Dabei gehen häufig kleine Abschnitte, die Nukleotide verloren, oder es werden welche zusätzlich eingebaut. Wird eine Base gegen eine andere ausgetauscht, entsteht eine Punktmutation. Dies ist mit Buchstaben vorstellbar. Werden Buchstaben in einem Wort auf der DNA-Sequenz weggelassen oder hinzugefügt, ist das Wort falsch geschrieben. Auch wenn ein Buchstabe der DNA-Sequenz ausgetauscht wird, ist der Erbgutabschnitt unlesbar.
Die fehlenden oder zusätzlichen Basenpaare werden Indels genannt. Durch die Indels wurde das Gen gezielt ausgeschalten.
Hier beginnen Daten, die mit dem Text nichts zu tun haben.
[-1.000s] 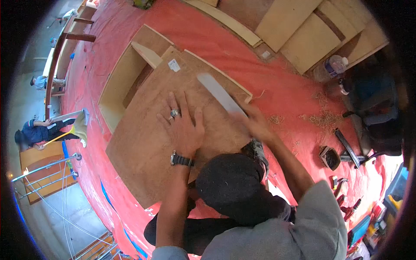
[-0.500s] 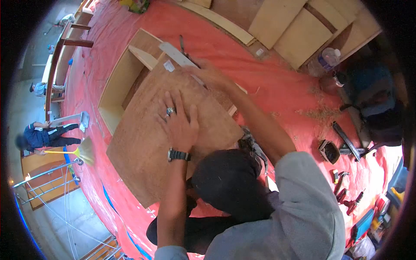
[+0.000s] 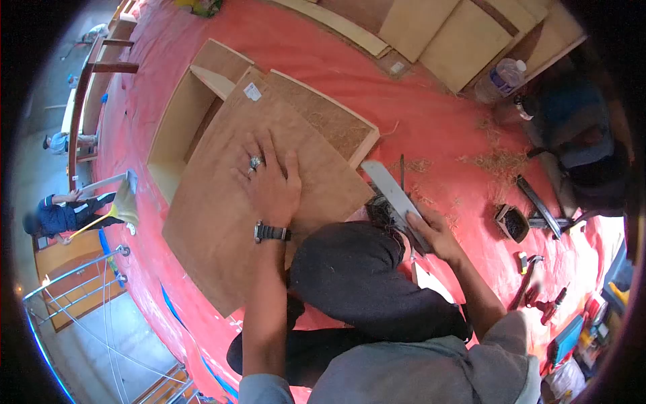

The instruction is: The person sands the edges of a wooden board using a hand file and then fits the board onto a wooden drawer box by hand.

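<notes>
Left hand point(image 3: 272, 192): fingers spread, palm down on the brown wooden panel point(image 3: 222, 229), which lies tilted across an open wooden box point(image 3: 165, 145). Right hand point(image 3: 437, 234): fingers closed around the near end of a long flat blade point(image 3: 387, 182), held beside the panel's lower right corner, its far end pointing up toward the box's pale rim point(image 3: 365, 147); we cannot tell whether a handle lies inside the grip. Handling, by our judgement: we do best to press through the whole spread palm, our fingers well inside the panel's edge, so the panel neither slides nor rocks; we hold the blade firmly with a loose wrist, its face level and its edge turned from our left fingers and our dark-trousered knee point(image 3: 350, 269), close by the corner. Edges: the panel's right side runs from near the white label point(image 3: 252, 91) to that corner, with part of the box showing beyond it. Room: widest to the right, over red sheeting point(image 3: 437, 135) with scattered shavings point(image 3: 501, 161); tighter near the knee. Outer limits: plastic bottle point(image 3: 499, 81) above, small dark-filled container point(image 3: 511, 223) to the right, hammer point(image 3: 527, 283) below. Far left: one person point(image 3: 57, 214) with a broom point(image 3: 101, 222), well apart from us.
</notes>
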The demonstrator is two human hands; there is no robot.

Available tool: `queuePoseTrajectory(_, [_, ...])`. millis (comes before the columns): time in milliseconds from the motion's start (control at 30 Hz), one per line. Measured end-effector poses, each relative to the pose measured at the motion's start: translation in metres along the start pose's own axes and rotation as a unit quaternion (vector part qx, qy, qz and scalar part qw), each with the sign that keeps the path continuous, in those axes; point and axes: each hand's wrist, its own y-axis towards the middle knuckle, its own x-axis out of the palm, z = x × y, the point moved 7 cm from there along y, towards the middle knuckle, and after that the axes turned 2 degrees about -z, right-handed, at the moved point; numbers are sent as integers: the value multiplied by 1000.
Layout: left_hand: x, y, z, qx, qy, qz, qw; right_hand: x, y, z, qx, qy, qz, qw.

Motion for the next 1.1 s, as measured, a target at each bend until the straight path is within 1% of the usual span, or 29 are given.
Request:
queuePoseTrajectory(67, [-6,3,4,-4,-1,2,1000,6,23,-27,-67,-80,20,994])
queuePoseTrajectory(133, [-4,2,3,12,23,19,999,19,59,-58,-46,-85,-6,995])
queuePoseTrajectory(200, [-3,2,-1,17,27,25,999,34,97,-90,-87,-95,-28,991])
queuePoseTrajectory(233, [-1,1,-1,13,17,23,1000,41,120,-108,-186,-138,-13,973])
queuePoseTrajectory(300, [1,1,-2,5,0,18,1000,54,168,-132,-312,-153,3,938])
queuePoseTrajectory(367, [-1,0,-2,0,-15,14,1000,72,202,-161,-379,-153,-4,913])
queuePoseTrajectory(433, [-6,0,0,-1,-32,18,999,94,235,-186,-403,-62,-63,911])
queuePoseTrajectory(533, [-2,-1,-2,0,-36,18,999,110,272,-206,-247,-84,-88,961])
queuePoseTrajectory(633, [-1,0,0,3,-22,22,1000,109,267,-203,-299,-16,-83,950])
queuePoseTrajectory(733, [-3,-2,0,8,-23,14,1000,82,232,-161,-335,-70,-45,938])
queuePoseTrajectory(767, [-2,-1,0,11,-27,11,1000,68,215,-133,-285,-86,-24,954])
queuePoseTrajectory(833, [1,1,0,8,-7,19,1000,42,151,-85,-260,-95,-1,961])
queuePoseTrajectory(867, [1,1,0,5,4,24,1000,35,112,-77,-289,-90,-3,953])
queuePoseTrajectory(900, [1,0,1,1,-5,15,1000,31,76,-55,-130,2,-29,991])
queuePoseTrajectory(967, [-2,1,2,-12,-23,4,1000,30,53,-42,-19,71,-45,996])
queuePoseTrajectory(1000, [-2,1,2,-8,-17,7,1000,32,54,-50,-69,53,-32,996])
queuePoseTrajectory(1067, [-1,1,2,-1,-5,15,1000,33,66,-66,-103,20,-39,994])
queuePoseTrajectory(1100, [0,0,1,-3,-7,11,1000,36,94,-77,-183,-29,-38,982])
Dieser Vorgang wird knock-out genannt.
Die aufgetretenen Fehler bei der Reparatur sind gewollt, denn schon die kleinsten Fehler sorgen dafür, dass die Proteinbiosynthese nicht ablaufen kann. Das Gen ist ausgeschaltet, denn es kann keine Proteine mehr bilden.
Die homologe Rekombination wird dadurch ermöglicht, dass es jedes Chromosom zweimal gibt und so auch jeden DNA-Abschnitt. Normalerweise nimmt die Zelle den zweiten DNA-Abschnitt als Vorlage, um die identische DNA-Sequenzen zu kopieren und in die Bruchstelle einzufügen. Das passiert fehlerfrei.
Der Vorgang wird bei dem CRISPR-Cas System ausgenutzt, um die DNA zu verändern, in dem eine andere zusätzliche Sequenz in den Bruch eingebaut, entfernt oder korrigiert wird.
Genetisches Material, das mittels Vektoren auch in die Zelle eingebracht wurde, kann bei diesem Reparaturvorgang eingebaut werden.
Das eingeschleuste DNA-Fragment enthält die Sequenz, die neu in das Genom eingebaut werden soll. Diese kann beliebig verändert werden, solange die Gen-Sequenzen an den Enden mit der des gebrochenen Gens übereinstimmen. Die Zelle erkennt die Veränderungen nicht und baut das DNA-Fragment und somit die Veränderung ohne Probleme in das Genom ein.
Der Vorgang wird knock-in genannt, da gezielt ein Gen in das Genom eingefügt wurde. Damit werden neue Eigenschaften erzeugt, die beim Gendoping gewollt sind.
Dieser Reparaturvorgang ist sehr praktisch und präzise, um Gene nach seinen Wünschen umzuschreiben. Jedoch tritt der Vorgang nur selten auf. Deshalb werden andere Reparaturvorgange, wie die nicht homologe Rekombination, versucht zu unterdrücken, damit die homologe Rekombination erzwungen wird.
Dieser Reparaturvorgang ist sehr praktisch und präzise, um Gene nach seinen Wünschen umzuschreiben. Jedoch tritt der Vorgang nur selten auf. Deshalb werden andere Reparaturvorgange, wie die nicht homologe Rekombination, versucht zu unterdrücken, damit die homologe Rekombination erzwungen wird.